# [Work instructions]
Pull every line with "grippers" from the entries below.
───── Dataset content
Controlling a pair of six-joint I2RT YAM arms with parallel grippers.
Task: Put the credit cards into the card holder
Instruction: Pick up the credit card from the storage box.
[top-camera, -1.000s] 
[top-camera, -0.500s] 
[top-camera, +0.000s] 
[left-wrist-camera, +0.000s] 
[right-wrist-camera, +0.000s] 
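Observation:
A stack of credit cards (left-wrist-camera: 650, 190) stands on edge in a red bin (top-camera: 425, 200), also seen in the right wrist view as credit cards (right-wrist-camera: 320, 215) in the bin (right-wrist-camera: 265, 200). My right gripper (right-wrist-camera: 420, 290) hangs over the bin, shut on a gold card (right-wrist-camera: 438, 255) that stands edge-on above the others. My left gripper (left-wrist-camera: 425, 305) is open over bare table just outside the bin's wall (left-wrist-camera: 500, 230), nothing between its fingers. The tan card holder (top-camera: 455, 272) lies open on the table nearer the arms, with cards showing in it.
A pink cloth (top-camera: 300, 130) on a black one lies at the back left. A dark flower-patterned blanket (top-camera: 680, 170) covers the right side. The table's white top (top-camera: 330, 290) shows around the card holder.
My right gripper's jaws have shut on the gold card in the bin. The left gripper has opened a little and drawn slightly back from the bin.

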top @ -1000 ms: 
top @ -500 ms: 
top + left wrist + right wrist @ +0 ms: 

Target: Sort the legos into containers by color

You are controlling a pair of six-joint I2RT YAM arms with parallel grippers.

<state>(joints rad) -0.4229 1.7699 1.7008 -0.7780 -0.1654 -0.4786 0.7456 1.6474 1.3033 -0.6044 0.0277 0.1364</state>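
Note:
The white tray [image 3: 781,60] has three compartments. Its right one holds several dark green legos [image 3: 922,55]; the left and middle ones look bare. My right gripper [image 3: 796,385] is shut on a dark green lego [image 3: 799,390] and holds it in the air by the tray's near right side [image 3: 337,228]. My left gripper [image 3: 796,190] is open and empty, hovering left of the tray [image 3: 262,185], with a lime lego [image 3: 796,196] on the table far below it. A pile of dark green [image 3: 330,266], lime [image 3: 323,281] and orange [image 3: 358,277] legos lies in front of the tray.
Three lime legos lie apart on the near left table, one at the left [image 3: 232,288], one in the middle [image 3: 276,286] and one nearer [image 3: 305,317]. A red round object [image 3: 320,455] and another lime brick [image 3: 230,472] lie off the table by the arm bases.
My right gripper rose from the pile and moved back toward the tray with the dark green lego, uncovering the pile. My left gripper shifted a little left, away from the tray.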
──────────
# [The completed task]
Controlling a pair of six-joint I2RT YAM arms with parallel grippers.
You are controlling a pair of six-joint I2RT YAM arms with parallel grippers.

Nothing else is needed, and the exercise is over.